*Description of the task*: Please copy each line of the listing below in which the word "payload" appears.

▬▬▬

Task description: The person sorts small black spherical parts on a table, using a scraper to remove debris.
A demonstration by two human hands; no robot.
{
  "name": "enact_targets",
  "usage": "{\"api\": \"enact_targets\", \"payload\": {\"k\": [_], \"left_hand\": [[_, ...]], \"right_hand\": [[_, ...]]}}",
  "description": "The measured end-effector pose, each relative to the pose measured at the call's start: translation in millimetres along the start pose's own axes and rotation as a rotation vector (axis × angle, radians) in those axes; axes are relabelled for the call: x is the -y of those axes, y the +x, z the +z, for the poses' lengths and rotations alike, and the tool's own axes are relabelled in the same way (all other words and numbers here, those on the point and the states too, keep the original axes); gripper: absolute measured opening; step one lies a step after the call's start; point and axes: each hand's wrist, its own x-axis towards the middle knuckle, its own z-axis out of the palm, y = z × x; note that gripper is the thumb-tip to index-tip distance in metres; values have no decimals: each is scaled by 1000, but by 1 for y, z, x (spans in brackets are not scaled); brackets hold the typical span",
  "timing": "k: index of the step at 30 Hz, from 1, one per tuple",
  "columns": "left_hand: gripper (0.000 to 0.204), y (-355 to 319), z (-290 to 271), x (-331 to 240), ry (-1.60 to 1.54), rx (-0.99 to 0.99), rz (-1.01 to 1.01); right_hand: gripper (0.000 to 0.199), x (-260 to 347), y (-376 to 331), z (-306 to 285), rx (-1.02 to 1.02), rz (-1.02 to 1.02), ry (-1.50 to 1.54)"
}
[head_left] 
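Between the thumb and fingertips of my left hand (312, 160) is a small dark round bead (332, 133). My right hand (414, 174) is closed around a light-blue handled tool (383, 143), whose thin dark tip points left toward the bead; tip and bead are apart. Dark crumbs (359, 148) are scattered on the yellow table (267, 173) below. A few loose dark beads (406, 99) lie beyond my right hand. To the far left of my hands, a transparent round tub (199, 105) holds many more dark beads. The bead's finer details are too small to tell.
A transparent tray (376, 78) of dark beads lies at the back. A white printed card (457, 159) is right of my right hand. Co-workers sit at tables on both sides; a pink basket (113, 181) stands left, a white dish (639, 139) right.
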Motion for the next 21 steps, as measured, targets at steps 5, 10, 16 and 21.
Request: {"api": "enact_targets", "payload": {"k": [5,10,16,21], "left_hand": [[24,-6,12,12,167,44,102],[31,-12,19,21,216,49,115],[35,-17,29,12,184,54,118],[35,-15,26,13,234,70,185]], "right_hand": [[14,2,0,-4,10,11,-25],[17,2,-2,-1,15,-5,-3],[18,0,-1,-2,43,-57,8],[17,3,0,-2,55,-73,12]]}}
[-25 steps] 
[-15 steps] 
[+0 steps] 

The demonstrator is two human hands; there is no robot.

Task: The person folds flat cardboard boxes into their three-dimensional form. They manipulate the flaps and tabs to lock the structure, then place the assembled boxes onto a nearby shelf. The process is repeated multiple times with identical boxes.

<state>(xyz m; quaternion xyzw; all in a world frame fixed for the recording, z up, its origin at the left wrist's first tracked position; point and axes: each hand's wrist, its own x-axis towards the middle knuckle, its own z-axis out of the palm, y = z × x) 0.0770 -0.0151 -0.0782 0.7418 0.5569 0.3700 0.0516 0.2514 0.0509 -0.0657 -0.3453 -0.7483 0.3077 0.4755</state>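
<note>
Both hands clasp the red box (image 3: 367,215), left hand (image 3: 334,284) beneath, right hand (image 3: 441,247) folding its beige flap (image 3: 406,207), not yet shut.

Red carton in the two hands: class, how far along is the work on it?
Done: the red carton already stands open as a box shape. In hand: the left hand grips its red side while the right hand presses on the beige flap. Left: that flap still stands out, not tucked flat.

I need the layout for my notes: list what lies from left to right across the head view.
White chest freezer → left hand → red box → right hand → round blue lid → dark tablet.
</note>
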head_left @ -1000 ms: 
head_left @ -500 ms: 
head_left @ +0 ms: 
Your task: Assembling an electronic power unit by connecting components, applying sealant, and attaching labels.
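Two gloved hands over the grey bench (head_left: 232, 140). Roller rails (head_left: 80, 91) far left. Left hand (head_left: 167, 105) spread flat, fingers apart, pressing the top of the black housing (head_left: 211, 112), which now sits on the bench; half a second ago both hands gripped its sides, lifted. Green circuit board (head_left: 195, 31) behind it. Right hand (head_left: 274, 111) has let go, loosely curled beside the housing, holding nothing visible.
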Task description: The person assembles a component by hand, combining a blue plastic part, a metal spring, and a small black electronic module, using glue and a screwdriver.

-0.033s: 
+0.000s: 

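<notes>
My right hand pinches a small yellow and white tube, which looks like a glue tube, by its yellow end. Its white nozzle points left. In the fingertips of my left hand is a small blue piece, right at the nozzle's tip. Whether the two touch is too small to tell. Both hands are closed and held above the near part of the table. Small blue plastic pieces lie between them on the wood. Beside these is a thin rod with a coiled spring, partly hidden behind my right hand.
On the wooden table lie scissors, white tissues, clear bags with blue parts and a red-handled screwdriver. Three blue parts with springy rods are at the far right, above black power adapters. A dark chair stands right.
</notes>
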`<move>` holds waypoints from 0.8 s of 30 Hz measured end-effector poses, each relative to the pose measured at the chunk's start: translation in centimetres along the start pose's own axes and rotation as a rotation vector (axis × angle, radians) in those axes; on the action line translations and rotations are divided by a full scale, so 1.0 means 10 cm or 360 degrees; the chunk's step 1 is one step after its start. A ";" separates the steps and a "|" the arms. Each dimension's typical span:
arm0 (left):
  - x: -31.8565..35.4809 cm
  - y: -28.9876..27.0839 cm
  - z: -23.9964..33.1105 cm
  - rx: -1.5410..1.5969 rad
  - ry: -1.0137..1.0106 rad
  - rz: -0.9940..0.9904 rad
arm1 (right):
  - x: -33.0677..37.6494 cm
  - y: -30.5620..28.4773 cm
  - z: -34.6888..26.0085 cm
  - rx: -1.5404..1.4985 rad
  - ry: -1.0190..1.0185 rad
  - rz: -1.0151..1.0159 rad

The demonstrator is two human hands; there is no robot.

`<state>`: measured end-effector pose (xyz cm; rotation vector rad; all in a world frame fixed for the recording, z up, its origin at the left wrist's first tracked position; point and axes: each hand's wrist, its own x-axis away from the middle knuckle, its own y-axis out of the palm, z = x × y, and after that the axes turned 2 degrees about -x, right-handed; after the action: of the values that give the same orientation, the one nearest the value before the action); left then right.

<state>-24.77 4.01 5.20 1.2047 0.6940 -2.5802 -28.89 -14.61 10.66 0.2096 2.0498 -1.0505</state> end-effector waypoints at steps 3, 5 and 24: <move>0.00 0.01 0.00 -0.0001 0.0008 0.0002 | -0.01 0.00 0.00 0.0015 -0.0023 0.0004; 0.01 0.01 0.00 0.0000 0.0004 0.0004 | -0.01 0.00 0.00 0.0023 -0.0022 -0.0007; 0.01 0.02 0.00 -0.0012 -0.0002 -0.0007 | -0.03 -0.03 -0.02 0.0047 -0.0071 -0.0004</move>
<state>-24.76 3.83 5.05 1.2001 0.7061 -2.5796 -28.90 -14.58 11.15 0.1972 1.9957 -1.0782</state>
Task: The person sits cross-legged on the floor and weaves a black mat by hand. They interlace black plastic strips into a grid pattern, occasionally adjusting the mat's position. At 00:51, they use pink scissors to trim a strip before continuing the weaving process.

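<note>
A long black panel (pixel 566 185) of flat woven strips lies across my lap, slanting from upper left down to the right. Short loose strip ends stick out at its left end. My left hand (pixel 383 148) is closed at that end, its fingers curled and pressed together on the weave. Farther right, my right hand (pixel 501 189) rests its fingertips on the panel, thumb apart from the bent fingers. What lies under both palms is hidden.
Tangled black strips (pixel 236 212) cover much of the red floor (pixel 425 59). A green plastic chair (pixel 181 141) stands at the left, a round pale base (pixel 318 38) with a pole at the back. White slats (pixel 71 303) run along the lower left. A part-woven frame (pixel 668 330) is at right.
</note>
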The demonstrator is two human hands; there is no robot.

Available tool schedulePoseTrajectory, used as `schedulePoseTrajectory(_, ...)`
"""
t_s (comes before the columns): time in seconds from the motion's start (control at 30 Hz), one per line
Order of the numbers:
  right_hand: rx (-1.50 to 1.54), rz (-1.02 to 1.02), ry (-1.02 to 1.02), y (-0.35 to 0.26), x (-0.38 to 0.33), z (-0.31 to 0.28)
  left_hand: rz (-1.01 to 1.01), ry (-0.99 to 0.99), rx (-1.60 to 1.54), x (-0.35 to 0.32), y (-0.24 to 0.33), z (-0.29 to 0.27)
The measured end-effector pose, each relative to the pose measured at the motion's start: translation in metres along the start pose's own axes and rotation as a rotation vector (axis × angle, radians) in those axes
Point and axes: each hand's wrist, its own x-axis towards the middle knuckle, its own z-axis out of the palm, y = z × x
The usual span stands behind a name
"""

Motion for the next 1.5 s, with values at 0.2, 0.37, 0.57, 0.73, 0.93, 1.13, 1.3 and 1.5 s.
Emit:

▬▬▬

*Answer to the problem*:
  "usage": "{\"api\": \"enact_targets\", \"payload\": {\"k\": [_], \"left_hand\": [[_, ...]], \"right_hand\": [[_, ...]]}}",
Request: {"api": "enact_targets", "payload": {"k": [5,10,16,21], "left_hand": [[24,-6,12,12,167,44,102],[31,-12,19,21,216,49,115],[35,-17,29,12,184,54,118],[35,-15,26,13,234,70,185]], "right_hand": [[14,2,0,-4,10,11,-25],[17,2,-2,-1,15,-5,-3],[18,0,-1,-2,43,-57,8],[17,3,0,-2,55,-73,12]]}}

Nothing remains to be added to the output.